Jerry’s Marginalia — The Fence Clause
Dept. of Petty Affairs — Structural Observation Log
Every system has a fence.
Not always made of metal. Not always tall. But always present.
A line between:
- inside and outside
- allowed and not allowed
- controlled and… less so
Observation
In this particular system, the fence exists.
And so does the gap.
Not hidden.
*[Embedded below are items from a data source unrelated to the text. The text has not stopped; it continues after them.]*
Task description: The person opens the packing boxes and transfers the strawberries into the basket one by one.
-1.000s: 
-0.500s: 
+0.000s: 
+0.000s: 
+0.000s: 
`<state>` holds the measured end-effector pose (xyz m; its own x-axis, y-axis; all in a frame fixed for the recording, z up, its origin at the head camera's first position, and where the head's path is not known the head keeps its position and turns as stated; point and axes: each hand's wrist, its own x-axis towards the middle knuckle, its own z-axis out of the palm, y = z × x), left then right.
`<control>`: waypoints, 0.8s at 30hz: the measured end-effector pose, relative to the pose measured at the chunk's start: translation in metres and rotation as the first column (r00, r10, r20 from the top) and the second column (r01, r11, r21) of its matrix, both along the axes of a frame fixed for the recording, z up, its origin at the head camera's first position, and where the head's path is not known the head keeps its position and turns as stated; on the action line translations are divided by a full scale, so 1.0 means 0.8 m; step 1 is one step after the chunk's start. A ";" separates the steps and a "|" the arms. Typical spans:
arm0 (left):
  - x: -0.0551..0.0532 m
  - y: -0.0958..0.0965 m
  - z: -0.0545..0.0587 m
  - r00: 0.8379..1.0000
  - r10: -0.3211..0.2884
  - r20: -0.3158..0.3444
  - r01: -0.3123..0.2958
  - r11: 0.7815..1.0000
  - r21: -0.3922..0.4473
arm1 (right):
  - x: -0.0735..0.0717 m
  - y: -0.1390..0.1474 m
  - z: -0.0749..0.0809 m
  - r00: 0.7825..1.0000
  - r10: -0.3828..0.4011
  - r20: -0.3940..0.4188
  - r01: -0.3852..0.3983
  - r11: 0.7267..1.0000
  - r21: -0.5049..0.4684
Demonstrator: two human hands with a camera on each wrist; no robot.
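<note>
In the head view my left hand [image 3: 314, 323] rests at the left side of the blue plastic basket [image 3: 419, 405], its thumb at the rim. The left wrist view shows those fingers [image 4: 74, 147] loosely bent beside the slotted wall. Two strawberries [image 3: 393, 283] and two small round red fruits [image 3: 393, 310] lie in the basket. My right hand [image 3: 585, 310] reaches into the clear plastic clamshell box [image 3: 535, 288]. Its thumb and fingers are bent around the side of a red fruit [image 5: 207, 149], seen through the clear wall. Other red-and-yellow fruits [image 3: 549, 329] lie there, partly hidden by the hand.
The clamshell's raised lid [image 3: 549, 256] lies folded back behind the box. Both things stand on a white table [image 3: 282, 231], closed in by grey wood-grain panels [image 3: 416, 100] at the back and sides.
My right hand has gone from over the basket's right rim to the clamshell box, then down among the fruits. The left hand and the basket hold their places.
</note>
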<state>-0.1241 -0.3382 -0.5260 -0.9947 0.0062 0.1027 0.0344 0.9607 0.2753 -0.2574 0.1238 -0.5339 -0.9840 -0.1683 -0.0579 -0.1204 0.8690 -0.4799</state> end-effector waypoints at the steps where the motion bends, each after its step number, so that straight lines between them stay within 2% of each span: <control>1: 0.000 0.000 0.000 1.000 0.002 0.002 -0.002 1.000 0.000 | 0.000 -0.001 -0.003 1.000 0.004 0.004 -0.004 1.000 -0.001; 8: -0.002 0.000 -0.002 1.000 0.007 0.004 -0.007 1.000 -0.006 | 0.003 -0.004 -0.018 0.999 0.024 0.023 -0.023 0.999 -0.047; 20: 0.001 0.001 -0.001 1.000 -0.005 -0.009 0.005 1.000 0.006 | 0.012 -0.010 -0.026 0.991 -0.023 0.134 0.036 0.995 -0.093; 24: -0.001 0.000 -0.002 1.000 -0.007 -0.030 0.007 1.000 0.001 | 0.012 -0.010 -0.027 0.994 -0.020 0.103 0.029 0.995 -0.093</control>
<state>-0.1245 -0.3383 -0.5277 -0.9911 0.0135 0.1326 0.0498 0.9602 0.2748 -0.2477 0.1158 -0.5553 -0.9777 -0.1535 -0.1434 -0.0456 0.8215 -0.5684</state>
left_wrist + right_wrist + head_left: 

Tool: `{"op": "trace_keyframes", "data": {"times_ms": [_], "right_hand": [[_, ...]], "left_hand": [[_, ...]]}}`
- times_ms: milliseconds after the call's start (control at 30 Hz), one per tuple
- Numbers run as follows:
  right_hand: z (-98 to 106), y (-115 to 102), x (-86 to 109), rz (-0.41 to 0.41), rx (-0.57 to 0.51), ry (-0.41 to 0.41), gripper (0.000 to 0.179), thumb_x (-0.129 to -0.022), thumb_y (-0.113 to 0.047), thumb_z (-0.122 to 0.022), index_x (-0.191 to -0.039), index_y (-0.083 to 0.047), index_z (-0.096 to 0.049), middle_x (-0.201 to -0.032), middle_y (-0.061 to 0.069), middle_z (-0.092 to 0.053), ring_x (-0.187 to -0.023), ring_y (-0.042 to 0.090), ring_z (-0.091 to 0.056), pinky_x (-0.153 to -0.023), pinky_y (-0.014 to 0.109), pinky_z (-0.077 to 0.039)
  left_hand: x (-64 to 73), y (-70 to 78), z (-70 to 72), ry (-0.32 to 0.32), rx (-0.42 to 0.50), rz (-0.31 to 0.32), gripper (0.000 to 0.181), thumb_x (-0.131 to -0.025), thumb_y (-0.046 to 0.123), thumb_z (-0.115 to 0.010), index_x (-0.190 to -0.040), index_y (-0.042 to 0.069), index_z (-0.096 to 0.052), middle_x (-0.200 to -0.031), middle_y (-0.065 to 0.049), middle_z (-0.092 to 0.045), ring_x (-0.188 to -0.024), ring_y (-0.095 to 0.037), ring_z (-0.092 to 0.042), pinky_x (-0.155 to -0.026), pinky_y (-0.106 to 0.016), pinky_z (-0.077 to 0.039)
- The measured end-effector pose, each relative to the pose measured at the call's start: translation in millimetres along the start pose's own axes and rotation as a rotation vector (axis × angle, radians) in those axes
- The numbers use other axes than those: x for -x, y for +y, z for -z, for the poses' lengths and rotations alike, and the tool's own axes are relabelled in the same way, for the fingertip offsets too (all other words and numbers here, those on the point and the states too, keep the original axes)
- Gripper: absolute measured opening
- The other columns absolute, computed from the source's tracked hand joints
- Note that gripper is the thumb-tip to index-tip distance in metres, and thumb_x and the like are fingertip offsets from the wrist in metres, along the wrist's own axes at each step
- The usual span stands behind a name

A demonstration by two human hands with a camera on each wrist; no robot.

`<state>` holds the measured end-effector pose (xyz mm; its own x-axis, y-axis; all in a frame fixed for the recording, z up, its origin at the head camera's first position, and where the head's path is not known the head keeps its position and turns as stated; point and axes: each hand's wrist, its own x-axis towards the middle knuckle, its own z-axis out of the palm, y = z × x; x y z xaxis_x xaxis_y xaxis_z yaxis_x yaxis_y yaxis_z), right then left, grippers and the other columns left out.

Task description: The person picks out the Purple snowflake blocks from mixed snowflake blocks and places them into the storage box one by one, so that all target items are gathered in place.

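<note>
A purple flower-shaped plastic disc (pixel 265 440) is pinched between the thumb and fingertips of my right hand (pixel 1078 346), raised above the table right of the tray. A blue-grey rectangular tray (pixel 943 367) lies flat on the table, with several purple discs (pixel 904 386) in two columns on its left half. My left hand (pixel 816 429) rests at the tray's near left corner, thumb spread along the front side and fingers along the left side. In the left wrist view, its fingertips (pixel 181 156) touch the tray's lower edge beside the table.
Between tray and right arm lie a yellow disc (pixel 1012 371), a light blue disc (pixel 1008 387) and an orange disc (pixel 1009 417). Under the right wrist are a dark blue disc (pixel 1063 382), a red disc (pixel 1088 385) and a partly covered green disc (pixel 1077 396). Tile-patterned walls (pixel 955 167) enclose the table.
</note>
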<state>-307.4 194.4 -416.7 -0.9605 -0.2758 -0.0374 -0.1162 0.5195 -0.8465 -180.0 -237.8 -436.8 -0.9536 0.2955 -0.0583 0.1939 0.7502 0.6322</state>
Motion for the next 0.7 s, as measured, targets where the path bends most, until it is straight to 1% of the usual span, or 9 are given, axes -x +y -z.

Not theoretical.
Known.
Repeated.
Used.
Finding
When a boundary is crossed often enough, it stops being a breach.
It becomes a route.
Pattern Identified
One group asks:
“Why is the fence weak?”
Another group asks:
“Why do they keep jumping it?”
The system answers neither question.
It continues operating as if the fence is still doing its job.
Behavioral Split
The cowboy sees the jump and thinks:
“Stop them.”
The gremlin sees the jump and asks:
“Where does the system expect me to stand when it happens?”
Constraint
The gremlin does not own the fence.
- Does not reinforce it.
- Does not redesign it.
- Does not chase beyond it.
Because ownership defines action.
And this fence?
Is not theirs.
Countermeasure Applied
So the gremlin adjusts position.
Not to fix the gap.
But to avoid standing where the gap becomes a problem.
Addendum — The Return Loop
Some who leave return.
Not out of loyalty.
Not out of reform.
But because systems, even flawed ones, still contain resources.
And where there are resources…
there will always be movement.
Clarification
The objective is not to eliminate movement.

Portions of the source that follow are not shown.